__Task details__:
Restate exactly the lines that run from the start of the records below to the line containing "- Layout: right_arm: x", counting both ends, and nothing else; pictures stay out.

__Stored data__:

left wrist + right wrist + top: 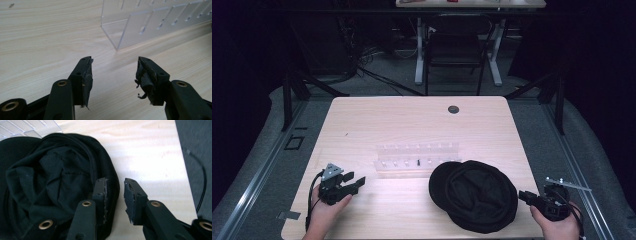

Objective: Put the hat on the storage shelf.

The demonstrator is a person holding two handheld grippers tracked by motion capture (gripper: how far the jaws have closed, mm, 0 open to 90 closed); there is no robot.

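Item 1: black cap (57, 182), no label I can read, beside my right hand-held gripper (115, 182), jaws apart, empty; left hand-held gripper (113, 62) likewise open over the surface (45, 37).

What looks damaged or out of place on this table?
The black pad linings on the left tongs are frayed, with shreds hanging from the right-hand pad. The black hat lies crumpled and inside out beside the clear rack. Nothing is spilled.
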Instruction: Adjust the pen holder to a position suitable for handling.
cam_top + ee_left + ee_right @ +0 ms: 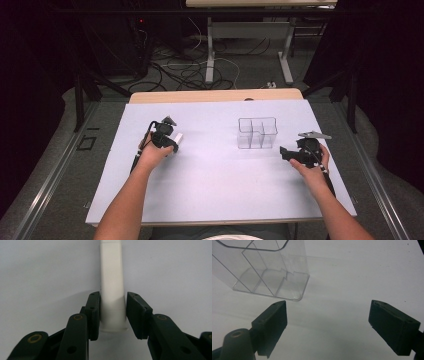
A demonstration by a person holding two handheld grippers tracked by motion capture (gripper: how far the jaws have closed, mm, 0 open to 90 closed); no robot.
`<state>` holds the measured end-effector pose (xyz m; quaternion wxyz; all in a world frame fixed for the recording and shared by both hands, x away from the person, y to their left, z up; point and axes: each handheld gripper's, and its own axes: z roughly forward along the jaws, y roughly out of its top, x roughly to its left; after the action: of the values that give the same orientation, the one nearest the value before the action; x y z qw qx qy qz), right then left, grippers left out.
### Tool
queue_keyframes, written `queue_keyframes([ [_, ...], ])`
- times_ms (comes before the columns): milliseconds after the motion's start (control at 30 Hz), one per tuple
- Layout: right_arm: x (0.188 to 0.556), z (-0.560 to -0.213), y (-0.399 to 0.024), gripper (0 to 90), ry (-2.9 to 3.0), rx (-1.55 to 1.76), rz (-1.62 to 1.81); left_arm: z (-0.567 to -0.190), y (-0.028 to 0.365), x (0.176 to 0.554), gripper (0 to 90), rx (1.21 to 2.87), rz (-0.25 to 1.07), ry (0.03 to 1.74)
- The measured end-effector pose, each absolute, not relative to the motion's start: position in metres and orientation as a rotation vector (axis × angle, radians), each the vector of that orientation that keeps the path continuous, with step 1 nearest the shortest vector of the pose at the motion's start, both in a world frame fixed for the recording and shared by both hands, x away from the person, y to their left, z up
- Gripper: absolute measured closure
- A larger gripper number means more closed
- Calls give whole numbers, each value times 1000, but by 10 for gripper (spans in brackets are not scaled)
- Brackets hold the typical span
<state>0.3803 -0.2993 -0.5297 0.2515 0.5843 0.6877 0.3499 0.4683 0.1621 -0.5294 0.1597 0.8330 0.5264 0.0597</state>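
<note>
My left tongs [112,312] are clamped on a white tube-like piece [112,290] lying on the left of the pale worktop [210,175]; my right tongs [328,325] hang wide and empty at the right, near a clear divided box [257,133] standing right of centre.

A: Where's the organiser [257,133] on the table [215,195]?
B: Right of centre, toward the far edge
A: And the tube [112,287]?
B: Well to the organiser's left, lying flat, between the left gripper's [112,315] jaws
A: The right gripper [328,327]?
B: Near the organiser's right side, a bit closer to the person
</note>
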Motion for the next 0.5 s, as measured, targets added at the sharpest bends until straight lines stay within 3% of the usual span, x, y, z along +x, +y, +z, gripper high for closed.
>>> queue_keyframes([
  [500,381,-531,-299,149,1877,1586,950,-531,164,465,664,2342,183,1520],
])
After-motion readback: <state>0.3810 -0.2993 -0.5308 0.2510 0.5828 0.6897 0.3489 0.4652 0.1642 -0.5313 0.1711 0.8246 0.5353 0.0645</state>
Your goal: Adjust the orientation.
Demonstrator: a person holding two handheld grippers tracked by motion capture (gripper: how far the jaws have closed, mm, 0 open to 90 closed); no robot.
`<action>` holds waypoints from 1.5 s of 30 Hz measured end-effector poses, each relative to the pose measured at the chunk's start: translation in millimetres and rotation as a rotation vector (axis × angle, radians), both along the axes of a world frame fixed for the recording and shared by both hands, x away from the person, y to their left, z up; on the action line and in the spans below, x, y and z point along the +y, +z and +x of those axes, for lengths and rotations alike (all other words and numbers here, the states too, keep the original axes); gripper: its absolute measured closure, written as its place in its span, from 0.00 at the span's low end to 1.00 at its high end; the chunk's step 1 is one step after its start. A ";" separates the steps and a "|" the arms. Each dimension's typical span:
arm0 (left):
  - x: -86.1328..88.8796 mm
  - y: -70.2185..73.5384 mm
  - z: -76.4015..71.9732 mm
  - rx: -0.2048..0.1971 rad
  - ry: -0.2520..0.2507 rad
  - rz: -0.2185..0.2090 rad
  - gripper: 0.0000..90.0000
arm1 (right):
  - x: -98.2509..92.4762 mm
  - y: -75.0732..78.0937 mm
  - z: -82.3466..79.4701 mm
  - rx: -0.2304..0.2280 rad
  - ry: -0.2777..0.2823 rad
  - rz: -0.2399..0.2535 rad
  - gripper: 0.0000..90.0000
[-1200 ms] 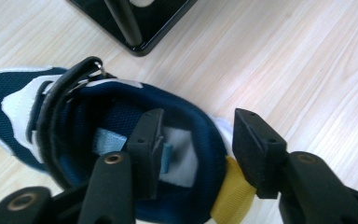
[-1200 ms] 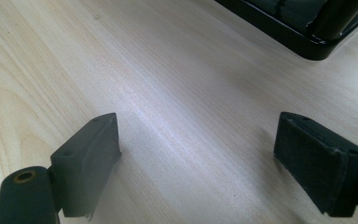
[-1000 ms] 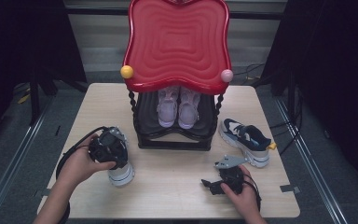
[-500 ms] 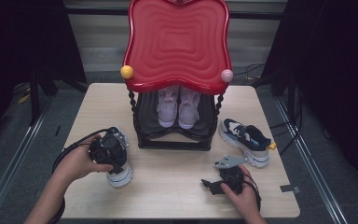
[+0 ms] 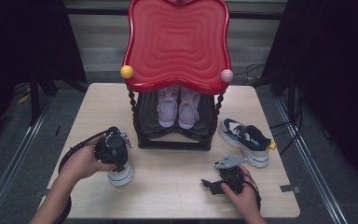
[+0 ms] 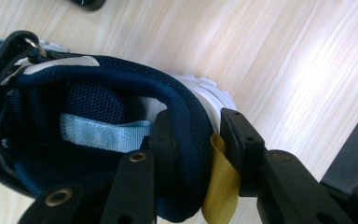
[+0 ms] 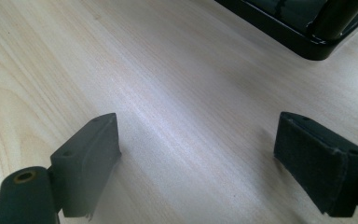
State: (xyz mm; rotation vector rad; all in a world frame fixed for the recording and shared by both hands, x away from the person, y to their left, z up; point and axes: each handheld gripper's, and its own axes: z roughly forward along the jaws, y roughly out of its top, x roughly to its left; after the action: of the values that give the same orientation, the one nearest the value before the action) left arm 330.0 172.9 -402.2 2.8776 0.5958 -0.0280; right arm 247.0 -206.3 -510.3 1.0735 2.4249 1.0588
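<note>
Jaws of the left claw [image 6: 191, 154] have just been closing and now pinch the padded heel collar of the navy sneaker [image 6: 98, 116], so lifting looks ready. Sneaker sits left of the red rack [image 5: 177, 46], white-soled, with a yellow heel loop [image 6: 221, 186]. Right claw [image 7: 196, 158] rests spread on the bench [image 5: 177, 186].

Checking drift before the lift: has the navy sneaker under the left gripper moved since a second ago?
No. The navy sneaker keeps its spot left of the black shoe rack; the left gripper just closed on its heel.
</note>
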 end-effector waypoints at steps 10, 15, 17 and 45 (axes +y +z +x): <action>2.2 8.4 0.9 0.005 0.010 -0.023 0.59 | 0.0 0.0 0.0 0.000 0.000 0.000 0.15; 6.7 11.4 0.6 0.021 0.018 0.005 0.55 | 0.1 0.0 -0.1 0.001 -0.001 0.000 0.15; 7.4 9.4 0.1 0.031 0.010 0.025 0.55 | 0.1 0.0 -0.1 0.002 -0.001 0.001 0.15; -5.7 -16.2 7.7 0.092 -0.026 0.104 0.65 | 0.0 0.0 0.0 0.000 0.000 0.000 0.15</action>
State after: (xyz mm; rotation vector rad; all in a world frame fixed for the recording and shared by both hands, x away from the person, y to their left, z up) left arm 337.7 167.2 -418.5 2.9988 0.5926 -0.1382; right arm 247.0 -206.3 -510.3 1.0730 2.4251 1.0588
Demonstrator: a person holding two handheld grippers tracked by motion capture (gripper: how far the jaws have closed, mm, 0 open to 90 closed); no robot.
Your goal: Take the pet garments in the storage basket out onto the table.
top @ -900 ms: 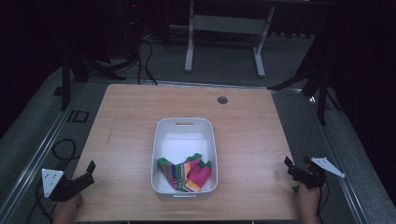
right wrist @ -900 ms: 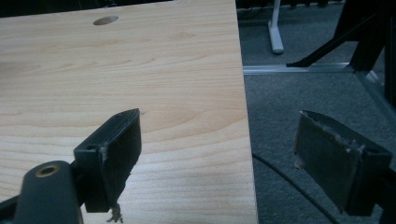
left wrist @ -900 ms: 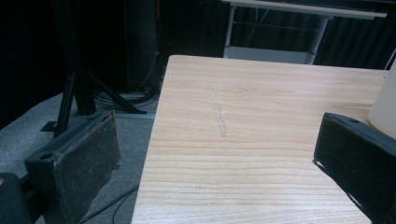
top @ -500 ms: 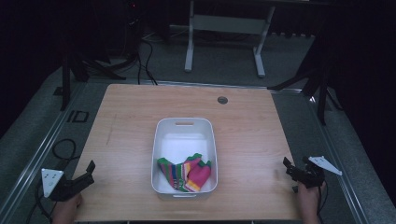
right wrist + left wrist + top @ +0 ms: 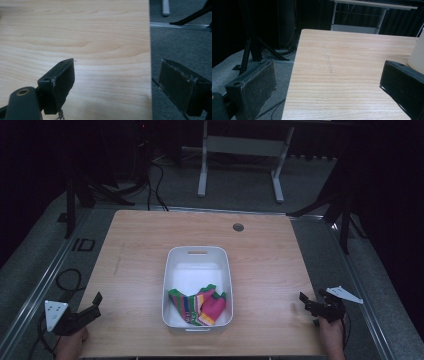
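The wooden table (image 5: 145, 260) carries a white bin (image 5: 197, 265) at its middle, long axis running near to far, and in the near end of that bin lies a crumpled striped cloth (image 5: 199, 305) in green, pink and yellow, spread more left to right than near to far. The left gripper (image 5: 92, 306) sits at the near left corner of the table, its jaws wide apart and holding nothing; in the left gripper view they frame bare wood, with the bin's white wall just at the right edge. The right gripper (image 5: 303, 301) sits at the near right edge, jaws also wide apart and empty, straddling the table's edge. The cloth lies between the two, inward and a little farther than either; both are well apart from it, and neither looks clearly nearer. Whichever reaches must come in over the bin's side wall and down.
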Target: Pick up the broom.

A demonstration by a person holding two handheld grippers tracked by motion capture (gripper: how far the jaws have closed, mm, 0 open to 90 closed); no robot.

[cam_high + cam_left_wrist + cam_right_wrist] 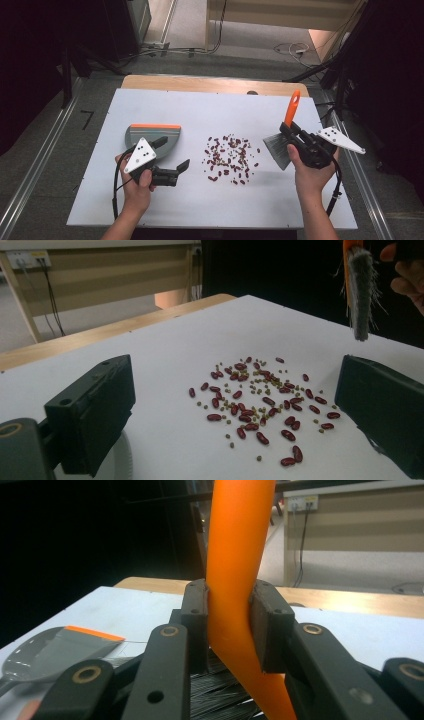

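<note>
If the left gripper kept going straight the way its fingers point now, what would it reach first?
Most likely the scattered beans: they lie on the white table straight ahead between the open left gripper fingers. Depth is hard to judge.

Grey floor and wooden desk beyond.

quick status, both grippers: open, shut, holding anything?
Left gripper: open, nothing between its jaws, above the table beside the dustpan.
Right gripper: shut on the brush, jaws clamped on its orange handle.
</note>
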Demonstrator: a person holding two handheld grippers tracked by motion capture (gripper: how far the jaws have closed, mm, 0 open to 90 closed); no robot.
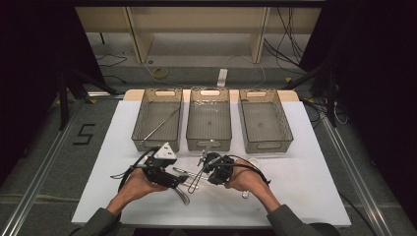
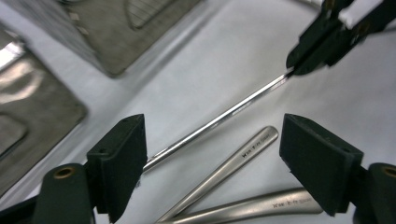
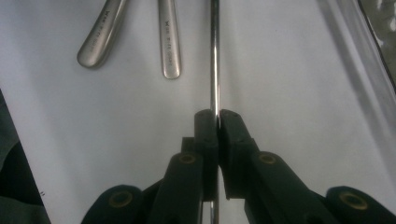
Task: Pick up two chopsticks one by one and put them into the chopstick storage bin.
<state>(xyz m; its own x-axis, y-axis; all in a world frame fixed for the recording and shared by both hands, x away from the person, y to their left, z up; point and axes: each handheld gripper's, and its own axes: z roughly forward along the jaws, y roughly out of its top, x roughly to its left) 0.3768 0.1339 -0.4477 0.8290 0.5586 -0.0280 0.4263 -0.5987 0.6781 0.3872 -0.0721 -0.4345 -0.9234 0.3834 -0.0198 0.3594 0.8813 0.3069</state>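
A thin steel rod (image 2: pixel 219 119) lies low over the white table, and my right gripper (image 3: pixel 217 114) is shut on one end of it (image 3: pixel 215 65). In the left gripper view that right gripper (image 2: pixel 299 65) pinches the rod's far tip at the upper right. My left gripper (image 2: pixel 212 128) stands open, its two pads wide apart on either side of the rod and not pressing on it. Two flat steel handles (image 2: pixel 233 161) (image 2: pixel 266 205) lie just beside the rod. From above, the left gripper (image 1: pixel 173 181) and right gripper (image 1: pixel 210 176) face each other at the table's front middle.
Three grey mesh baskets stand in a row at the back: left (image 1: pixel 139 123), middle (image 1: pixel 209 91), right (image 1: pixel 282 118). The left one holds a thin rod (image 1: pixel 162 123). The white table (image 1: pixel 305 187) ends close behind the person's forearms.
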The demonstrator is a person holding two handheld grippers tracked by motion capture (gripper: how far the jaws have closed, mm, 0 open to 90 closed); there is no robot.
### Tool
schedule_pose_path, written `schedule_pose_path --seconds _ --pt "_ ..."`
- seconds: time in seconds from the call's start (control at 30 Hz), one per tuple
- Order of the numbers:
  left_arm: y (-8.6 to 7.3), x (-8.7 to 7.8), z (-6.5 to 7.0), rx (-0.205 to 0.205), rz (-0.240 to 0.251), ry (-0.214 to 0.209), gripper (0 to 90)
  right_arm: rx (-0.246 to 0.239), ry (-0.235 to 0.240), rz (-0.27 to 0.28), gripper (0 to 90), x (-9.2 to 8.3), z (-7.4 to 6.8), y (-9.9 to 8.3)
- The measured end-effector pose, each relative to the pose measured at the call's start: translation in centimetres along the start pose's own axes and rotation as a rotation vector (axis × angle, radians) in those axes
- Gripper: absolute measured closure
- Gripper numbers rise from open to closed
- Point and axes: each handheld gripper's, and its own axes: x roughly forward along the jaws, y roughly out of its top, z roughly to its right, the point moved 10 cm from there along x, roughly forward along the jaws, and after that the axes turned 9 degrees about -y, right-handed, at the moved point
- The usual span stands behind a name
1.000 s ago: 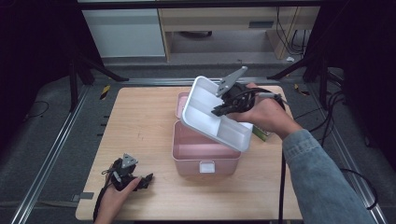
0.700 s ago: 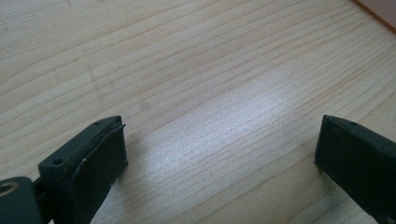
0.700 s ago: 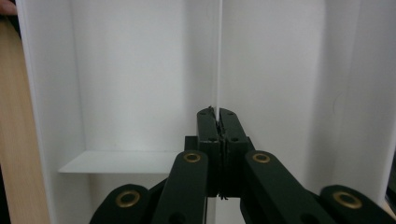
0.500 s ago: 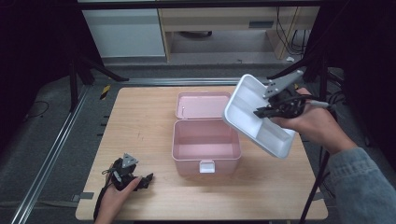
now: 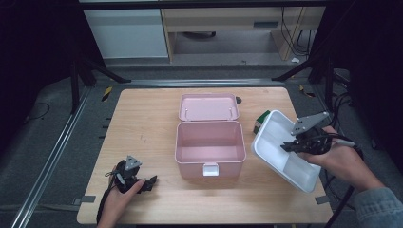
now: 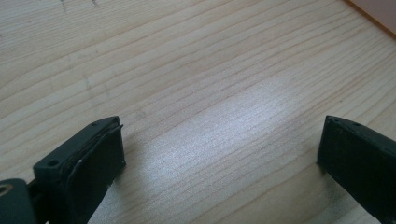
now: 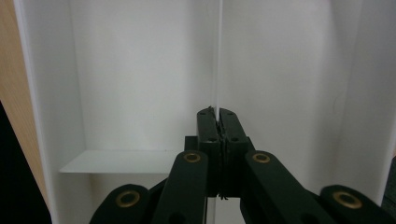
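White plastic divided tray [image 5: 284, 151], the rectangular insert kind with thin partition walls, is clamped in the right claw [image 5: 295, 146]. That claw is clenched on one thin inner divider wall; the right gripper view shows the jaws pinched tight on the white partition [image 7: 219, 70], which runs straight away from the claw tip. A cross shelf branches off to the left of the claw in that view. The tray's surfaces are smooth and matte.

In the high view the tray's long axis runs diagonally, from the far end beyond the claw toward the near right corner of the tabletop [image 5: 142, 118]. It is tilted, open side facing up and toward the box. The tray sits under and around the claw, at the right edge of the tabletop; I cannot tell whether its near corner touches the wood.

Pink plastic storage box [image 5: 210, 148], rounded-rectangular, stands open well off to the left of the right claw. Its lid [image 5: 208, 106] is folded back flat on the far side, and a white latch [image 5: 210, 169] shows on the front wall. A small green-and-white carton [image 5: 260, 121] lies just beyond the tray's far end.

The left claw [image 5: 151, 182] rests on the tabletop near the front left, held by the person's left hand [image 5: 116, 199]. It is released: the left gripper view shows its jaws spread wide over bare light wood grain [image 6: 210, 93], nothing between them.
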Motion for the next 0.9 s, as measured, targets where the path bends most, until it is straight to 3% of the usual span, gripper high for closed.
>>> schedule_pose_path --seconds 0.43,0.7,0.9 --pt "0.0 0.1 0.0 0.005 0.002 -0.002 0.0 0.012 0.056 -0.078 89.9 3.0 -2.4 -4.5" --pt "0.0 0.1 0.0 0.003 0.003 -0.002 0.0 0.000 0.111 -0.109 89.9 5.2 -4.0 -5.5" --pt "0.0 0.1 0.0 0.002 0.004 -0.001 0.0 -0.005 0.120 -0.144 89.9 6.6 -4.5 -6.3"
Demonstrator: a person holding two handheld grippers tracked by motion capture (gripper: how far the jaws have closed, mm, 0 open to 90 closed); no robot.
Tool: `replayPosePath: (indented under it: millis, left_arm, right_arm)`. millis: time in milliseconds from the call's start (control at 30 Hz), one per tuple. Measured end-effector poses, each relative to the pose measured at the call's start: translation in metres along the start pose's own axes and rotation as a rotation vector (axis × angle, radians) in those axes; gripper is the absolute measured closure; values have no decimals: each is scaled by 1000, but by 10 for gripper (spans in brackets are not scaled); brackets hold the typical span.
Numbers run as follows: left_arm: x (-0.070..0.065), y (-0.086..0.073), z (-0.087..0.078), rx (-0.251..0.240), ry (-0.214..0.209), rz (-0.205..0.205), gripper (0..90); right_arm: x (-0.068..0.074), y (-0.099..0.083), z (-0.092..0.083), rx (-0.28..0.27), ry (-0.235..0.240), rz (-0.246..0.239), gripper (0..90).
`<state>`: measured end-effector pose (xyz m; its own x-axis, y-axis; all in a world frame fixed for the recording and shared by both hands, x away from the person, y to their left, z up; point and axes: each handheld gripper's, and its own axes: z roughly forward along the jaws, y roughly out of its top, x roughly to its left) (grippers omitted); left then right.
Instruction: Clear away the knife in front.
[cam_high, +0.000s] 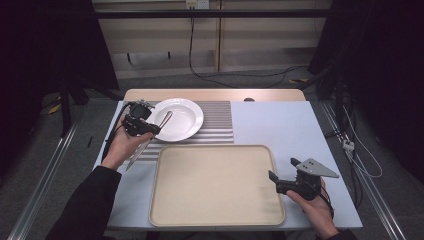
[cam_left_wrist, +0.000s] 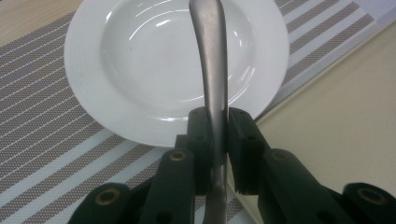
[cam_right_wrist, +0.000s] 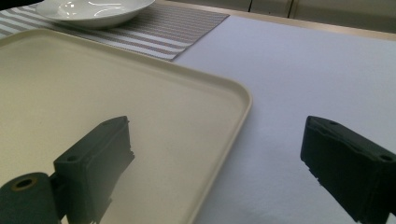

__Task answer__:
left wrist + right wrist + top: 

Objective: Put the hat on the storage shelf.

The demonstrator is a person holding two handheld grippers tracked by motion capture (gripper: how far the jaws have closed, mm, 0 open to 90 closed); there is no robot.

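Item 1: black cap (57, 182), no label I can read, beside my right hand-held gripper (115, 182), jaws apart, empty; left hand-held gripper (113, 62) likewise open over the surface (45, 37).

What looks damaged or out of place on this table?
The black pad linings on the left tongs are frayed, with shreds hanging from the right-hand pad. The black hat lies crumpled and inside out beside the clear rack. Nothing is spilled.
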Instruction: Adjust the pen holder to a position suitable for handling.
cam_top + ee_left + ee_right @ +0 ms: 
A demonstration by a person holding two handheld grippers tracked by motion capture (gripper: how far the jaws have closed, mm, 0 open to 90 closed); no robot.
`<state>` holds the measured end-effector pose (xyz m; quaternion wxyz; all in a world frame fixed for the recording and shared by both hands, x away from the person, y to their left, z up; point and axes: each handheld gripper's, and its own axes: z roughly forward along the jaws, y roughly out of its top, x roughly to its left; after the action: of the values that give the same orientation, the one nearest the value before the action; x y z qw qx qy qz), right then left, grippers left out.
### Tool
queue_keyframes, written `queue_keyframes([ [_, ...], ])`
- times_ms (comes before the columns): milliseconds after the motion's start (control at 30 Hz), one per tuple
- Layout: right_arm: x (0.188 to 0.556), z (-0.560 to -0.213), y (-0.399 to 0.024), gripper (0 to 90), ry (-2.9 to 3.0), rx (-1.55 to 1.76), rz (-1.62 to 1.81); left_arm: z (-0.567 to -0.190), y (-0.028 to 0.365), x (0.176 to 0.554), gripper (0 to 90), rx (1.21 to 2.87), rz (-0.25 to 1.07), ry (0.03 to 1.74)

What has been written here completes the answer.